- Task requirements
Lines from the entries below that hold "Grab" form the answer; copy all of them.

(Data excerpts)
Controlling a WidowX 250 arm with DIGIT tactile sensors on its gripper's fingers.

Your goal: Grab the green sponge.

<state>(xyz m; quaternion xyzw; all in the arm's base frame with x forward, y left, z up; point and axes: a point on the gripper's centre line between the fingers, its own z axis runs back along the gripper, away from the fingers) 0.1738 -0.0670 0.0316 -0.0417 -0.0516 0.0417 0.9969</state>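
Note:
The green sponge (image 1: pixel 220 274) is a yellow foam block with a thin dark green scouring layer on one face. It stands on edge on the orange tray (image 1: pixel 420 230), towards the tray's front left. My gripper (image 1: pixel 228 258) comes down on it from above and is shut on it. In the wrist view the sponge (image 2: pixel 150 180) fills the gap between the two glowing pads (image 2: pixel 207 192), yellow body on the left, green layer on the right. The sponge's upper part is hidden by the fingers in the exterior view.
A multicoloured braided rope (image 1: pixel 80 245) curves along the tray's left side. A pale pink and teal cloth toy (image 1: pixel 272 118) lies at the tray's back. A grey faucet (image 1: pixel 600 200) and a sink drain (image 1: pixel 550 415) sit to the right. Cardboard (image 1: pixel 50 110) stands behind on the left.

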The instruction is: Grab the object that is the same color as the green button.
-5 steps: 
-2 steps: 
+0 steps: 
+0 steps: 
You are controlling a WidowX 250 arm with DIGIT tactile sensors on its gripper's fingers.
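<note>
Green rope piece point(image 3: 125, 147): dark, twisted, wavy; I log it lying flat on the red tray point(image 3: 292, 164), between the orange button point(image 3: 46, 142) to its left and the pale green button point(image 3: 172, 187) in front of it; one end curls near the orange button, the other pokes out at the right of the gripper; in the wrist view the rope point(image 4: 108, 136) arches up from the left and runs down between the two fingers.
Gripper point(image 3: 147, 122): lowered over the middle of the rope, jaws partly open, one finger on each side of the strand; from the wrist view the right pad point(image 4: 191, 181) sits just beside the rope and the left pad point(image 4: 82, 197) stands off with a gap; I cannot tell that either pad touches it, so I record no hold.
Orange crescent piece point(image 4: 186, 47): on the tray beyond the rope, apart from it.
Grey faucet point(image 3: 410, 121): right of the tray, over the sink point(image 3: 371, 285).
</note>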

- Task response
Your goal: Grab the green sponge.
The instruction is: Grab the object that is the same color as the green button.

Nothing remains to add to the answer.